▸ Information supplied:

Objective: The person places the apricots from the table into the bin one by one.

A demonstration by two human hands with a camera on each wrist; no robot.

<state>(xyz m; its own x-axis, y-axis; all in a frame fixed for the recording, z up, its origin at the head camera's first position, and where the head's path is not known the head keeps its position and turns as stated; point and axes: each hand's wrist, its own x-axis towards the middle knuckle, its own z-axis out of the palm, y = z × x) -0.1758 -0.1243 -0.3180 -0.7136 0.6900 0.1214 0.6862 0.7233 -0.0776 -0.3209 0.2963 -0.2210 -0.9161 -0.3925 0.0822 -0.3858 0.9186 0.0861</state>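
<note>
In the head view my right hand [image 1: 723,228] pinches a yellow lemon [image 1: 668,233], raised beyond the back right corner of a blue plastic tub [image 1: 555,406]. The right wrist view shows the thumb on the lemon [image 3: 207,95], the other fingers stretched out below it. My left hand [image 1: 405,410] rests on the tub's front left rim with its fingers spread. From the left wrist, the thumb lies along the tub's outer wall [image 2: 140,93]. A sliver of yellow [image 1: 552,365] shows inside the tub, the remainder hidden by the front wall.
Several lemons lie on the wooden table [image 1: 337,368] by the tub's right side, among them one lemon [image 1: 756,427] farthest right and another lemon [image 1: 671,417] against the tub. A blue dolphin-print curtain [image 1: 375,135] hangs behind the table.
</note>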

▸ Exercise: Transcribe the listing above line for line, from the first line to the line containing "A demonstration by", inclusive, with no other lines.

▸ Result of the task:
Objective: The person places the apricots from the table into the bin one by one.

A demonstration by two human hands with a camera on each wrist; no robot.

No more is needed for this exercise.